* To do *
All of the data that appears below is to be given again precisely as written.

* Recorded data *
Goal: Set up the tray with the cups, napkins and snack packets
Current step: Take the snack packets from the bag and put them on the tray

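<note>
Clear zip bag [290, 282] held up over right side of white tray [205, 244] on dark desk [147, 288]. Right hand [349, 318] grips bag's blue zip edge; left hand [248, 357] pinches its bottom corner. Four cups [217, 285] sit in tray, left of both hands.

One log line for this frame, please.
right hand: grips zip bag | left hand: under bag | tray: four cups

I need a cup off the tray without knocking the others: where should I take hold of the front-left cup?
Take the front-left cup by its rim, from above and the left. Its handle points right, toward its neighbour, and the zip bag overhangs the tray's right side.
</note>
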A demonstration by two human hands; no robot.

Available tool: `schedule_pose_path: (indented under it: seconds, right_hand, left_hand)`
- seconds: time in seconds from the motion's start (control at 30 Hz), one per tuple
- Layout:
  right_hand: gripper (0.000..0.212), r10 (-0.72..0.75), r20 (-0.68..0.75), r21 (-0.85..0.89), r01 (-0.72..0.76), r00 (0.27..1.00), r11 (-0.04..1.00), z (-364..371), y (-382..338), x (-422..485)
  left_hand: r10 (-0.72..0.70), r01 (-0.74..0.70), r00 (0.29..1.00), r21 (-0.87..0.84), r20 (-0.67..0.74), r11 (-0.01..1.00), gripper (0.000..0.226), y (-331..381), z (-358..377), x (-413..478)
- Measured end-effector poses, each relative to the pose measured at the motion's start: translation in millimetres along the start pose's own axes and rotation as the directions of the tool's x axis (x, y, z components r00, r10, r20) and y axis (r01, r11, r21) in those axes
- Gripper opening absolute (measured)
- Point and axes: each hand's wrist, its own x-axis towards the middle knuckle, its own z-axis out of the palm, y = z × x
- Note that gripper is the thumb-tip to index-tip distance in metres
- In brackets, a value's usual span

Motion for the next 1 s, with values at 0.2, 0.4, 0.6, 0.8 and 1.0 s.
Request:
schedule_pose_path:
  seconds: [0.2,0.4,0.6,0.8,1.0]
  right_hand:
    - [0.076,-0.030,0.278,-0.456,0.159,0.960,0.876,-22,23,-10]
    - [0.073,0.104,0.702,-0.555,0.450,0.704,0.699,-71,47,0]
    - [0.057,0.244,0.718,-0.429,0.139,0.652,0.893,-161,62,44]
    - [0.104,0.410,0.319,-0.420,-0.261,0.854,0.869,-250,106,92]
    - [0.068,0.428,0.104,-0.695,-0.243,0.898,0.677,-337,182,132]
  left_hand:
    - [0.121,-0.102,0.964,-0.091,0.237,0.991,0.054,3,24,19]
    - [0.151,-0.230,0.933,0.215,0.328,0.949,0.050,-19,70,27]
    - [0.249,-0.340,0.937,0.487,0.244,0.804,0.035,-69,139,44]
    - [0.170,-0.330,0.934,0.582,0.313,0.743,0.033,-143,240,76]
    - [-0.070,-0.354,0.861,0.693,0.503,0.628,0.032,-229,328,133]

* Exercise answer *
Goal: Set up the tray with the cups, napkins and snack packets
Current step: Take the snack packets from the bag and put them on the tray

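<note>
Clear zip bag [290, 282] held up over right side of white tray [205, 244] on dark desk [147, 288]. Right hand [349, 318] grips bag's blue zip edge; left hand [248, 357] pinches its bottom corner. Four cups [217, 285] sit in tray, left of both hands.

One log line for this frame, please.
right hand: grips zip bag | left hand: under bag | tray: four cups

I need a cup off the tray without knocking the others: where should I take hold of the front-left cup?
Take the front-left cup by its rim, from above and the left. Its handle points right, toward its neighbour, and the zip bag overhangs the tray's right side.
</note>
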A demonstration by two human hands; no robot.

Available tool: `schedule_pose_path: (indented under it: seconds, right_hand, left_hand)`
- seconds: time in seconds from the motion's start (control at 30 Hz), one per tuple
- Layout:
  right_hand: gripper (0.000..0.212), r10 (-0.72..0.75), r20 (-0.68..0.75), r21 (-0.85..0.89), r01 (-0.72..0.76), r00 (0.27..1.00), r11 (-0.04..1.00), z (-364..371), y (-382..338), x (-422..485)
  left_hand: r10 (-0.72..0.70), r01 (-0.74..0.70), r00 (0.29..1.00), r21 (-0.87..0.84), r20 (-0.67..0.74), r11 (-0.01..1.00), gripper (0.000..0.226), y (-331..381), z (-358..377), x (-413..478)
- Measured end-effector poses, each relative to the pose measured at the motion's start: translation in millimetres along the start pose's own axes and rotation as the directions of the tool's x axis (x, y, z components r00, r10, r20) and y axis (r01, r11, r21) in those axes
- Gripper opening absolute (measured)
- Point and axes: each hand's wrist, its own x-axis towards the middle knuckle, its own z-axis out of the palm, y = z × x
- Note that gripper is the thumb-tip to index-tip distance in metres
- In brackets, a value's usual span

Motion for the next 1 s, with values at 0.2, 0.4, 0.6, 0.8 and 1.0 s.
Request:
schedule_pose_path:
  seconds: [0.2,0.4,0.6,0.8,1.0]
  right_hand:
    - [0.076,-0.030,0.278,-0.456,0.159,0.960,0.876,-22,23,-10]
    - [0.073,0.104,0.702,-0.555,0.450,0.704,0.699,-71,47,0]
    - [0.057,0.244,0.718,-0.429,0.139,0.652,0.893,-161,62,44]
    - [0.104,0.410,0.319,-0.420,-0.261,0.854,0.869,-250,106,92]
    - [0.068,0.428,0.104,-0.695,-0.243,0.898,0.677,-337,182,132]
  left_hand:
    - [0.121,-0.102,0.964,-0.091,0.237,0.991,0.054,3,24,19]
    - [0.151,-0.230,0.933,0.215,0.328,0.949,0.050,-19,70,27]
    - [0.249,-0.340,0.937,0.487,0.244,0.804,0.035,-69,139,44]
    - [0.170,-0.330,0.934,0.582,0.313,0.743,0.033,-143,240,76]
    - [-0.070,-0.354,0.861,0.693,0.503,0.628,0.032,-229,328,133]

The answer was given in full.